- Abbreviation: MPSN
- Leader: Andrei Donica
- Founder: Vladimir Florea
- Registered: 30 April 1997
- Membership (2025): 21
- Ideology: Social democracy Anti-corruption Populism
- Political position: Centre-left
- National affiliation: BSDS (1998) BeAB (2001)
- Slogan: STOP genocid! lit. 'STOP genocide!'

= Movement of Professionals "Hope" =

The Movement of Professionals "Hope" (Romanian: Mișcarea Profesioniștilor “Speranța-Надежда”, MPSN) is a political party in Moldova originally led by Vladimir Florea.

== Name ==
The words "speranța" and "надежда" mean "hope" in Romanian and Russian respectively.

==History==
Registered on 30 April 1997, the party joined the Social Democratic Bloc "Hope" alliance to contest the 1998 elections. However, the alliance received just 1.31% of the vote and failed to win a seat.

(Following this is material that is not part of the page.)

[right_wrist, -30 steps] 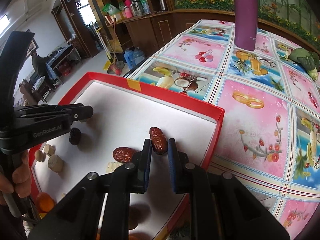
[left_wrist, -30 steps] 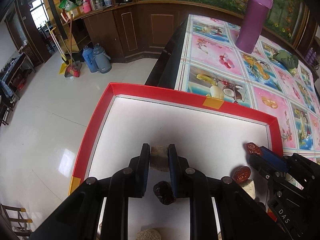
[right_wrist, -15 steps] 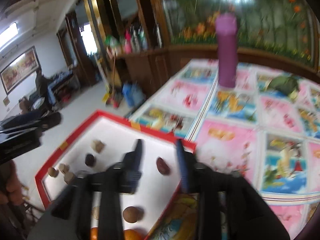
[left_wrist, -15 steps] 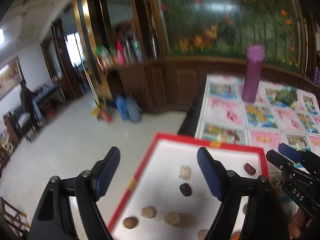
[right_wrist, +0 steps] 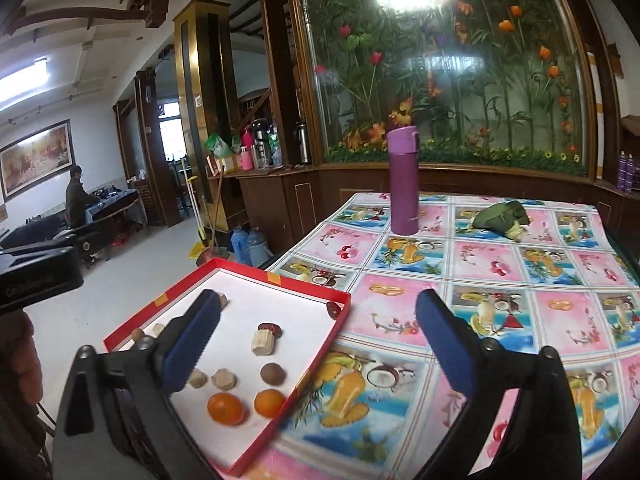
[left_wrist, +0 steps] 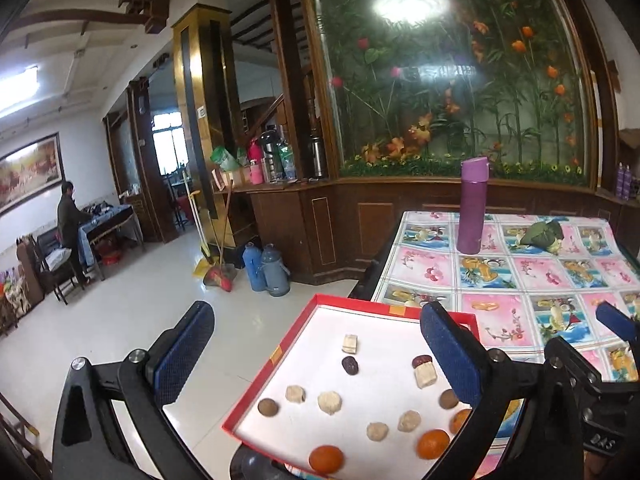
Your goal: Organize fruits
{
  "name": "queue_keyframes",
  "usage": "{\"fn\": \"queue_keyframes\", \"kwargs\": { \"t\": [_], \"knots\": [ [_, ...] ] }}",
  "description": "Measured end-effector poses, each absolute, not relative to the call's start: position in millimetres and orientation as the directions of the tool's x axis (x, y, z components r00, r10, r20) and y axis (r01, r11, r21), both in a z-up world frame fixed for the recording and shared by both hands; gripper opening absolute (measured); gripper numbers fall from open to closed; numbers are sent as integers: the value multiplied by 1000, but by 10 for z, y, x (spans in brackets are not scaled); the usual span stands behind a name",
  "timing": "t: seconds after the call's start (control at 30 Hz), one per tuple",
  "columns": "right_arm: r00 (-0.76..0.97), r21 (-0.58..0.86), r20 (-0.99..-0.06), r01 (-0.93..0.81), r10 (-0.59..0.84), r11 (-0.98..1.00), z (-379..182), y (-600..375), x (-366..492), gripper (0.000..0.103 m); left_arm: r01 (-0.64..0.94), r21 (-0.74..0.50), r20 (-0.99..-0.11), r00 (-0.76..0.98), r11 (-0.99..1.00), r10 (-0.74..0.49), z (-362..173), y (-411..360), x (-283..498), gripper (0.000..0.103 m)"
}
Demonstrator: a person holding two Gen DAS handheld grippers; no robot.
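1. The left gripper (left_wrist: pixel 316 344) is held above the table with its two blue pads spread wide apart; nothing is gripped between them.
2. The right gripper (right_wrist: pixel 318 332) is likewise held wide apart and empty, raised over the near edge of the table (right_wrist: pixel 500 280).
3. A red-rimmed tray (left_wrist: pixel 276 356) with a white floor is seen at the table's corner, partly overhanging the edge.
4. The fruits are scattered loose on the tray floor: two oranges (left_wrist: pixel 326 459) near the front rim, a brown round fruit (left_wrist: pixel 267 407) toward the left rim, and several pale lumps (left_wrist: pixel 329 402) in the middle.
5. A dark dried fruit (left_wrist: pixel 349 365) is seen further back, with a pale cut piece (left_wrist: pixel 349 343) just behind it.
6. A red date (left_wrist: pixel 422 360) is seen touching another pale piece (left_wrist: pixel 425 376).
7. In the right wrist view, one more red date (right_wrist: pixel 333 309) lies against the tray's far right rim.
8. A purple flask (right_wrist: pixel 404 182) stands upright well beyond the tray, with a green bundle (right_wrist: pixel 502 216) to its right.
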State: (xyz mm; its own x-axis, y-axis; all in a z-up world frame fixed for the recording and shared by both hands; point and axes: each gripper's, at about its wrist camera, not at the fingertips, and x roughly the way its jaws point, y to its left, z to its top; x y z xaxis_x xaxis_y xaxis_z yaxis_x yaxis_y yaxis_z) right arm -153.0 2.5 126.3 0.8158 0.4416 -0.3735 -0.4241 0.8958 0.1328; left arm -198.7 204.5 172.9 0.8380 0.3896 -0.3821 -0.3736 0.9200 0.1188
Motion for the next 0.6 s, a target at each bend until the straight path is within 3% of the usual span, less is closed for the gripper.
{"fn": "queue_keyframes", "kwargs": {
  "t": [0.6],
  "knots": [
    [844,106,-355,-391,402,914,1314,105,-1804,102,-390,97,-408,823,916,394,1703,2112,-2129,103]
  ]
}}
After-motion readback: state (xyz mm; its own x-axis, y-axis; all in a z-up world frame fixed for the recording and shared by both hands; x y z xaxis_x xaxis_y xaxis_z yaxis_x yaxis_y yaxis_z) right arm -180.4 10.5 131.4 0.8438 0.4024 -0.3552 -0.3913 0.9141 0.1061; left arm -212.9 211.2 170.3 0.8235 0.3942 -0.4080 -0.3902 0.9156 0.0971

Prior to the 2001 elections the party joined the Braghiș Alliance. The Alliance won 19 seats, one of which was taken by the MPSN's Vitalis Mrug.

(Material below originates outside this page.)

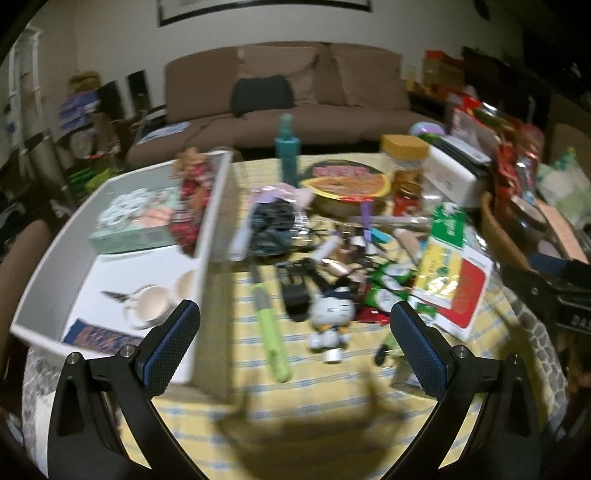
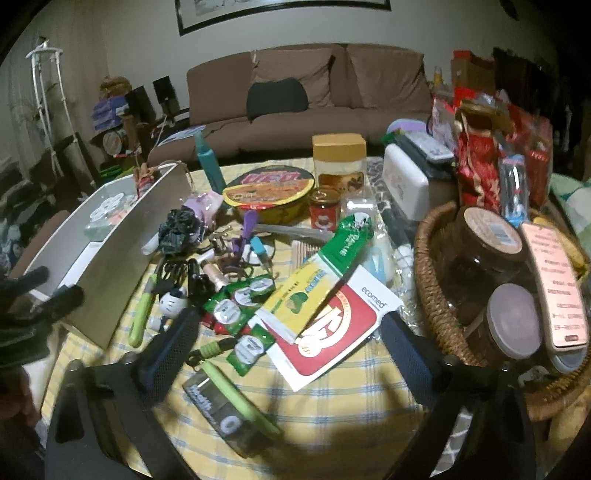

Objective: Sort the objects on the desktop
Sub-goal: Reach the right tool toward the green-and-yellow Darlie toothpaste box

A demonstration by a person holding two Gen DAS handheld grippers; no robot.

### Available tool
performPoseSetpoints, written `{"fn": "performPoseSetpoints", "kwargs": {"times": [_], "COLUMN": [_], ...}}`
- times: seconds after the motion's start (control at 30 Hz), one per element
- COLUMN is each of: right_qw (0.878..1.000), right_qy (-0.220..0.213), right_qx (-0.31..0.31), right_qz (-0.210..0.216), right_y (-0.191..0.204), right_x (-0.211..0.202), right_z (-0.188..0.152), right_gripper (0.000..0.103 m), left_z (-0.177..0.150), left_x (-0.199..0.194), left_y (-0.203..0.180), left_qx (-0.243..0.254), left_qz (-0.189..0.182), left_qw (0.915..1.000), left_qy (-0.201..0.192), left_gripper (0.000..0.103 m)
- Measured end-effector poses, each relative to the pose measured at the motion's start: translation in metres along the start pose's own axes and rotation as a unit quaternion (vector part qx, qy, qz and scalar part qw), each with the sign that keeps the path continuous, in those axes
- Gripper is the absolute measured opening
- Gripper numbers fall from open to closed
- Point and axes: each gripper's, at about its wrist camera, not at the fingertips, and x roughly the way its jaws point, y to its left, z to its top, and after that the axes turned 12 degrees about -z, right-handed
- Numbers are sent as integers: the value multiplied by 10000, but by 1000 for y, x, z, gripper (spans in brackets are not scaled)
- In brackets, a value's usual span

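Left gripper (image 1: 295, 345) spread empty, right gripper (image 2: 290, 343) likewise, blurred, wicker basket (image 2: 428, 280) cut off

Setting: a home living room.
Seating: brown sofa (image 2: 306, 92) with a dark cushion (image 2: 277, 95) against the wall.
Wall: framed picture (image 2: 280, 11) above the sofa.
Foreground: table (image 2: 332, 406) in a yellow checked cloth, crowded with household items and snacks.
Storage: wicker basket (image 2: 428, 280); white tray (image 1: 48, 266).

Your left gripper (image 1: 293, 341) has black arms, round silver screws at the joints. Blue-edged, black-textured pads (image 1: 173, 343) line each jaw's inside; the right gripper (image 2: 288, 354) matches.
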Motion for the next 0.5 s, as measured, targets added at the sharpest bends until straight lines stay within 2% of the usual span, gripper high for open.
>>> {"fn": "performPoseSetpoints", "kwargs": {"times": [0.03, 0.2, 0.3, 0.33, 0.5], "right_qw": [9999, 9959, 9913, 9907, 9892], "right_qy": [100, 695, 1014, 1059, 1077], "right_qx": [-4, 465, 710, 732, 877], "right_qz": [64, 358, 439, 438, 472], "right_y": [-4, -30, -43, -46, -57], "right_x": [5, 27, 37, 38, 38], "right_z": [-1, -15, -27, -30, -33], "right_gripper": [79, 77, 66, 63, 63], "left_z": [0, 2, 4, 5, 14], "left_x": [7, 28, 44, 51, 80], "left_y": [-7, -26, -35, -40, -64], "left_qx": [73, 197, 228, 244, 402], "left_qz": [-95, -435, -606, -675, -935], "left_qw": [9999, 9988, 9977, 9971, 9940], "left_qy": [34, 132, 215, 252, 409], "left_gripper": [103, 102, 102, 102, 102]}}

Following the 2003 local elections, the MPSN won just 21 seats and three mayoralties across the country.

In 2018, controversial activist and mayor of Condrița Andrei Donica became the party leader.

For the 2019 parliamentary election, the party's electoral program included introducing the death penalty for corruption, which would be performed by placing the convict under anaesthesia and harvesting their organs. These would then be donated to citizens who need them to survive. The party did not win any seats.

The party attempted to register for the 2025 parliamentary election, but its request was denied due to its electoral list only consisting of 7 people, less than the required 51.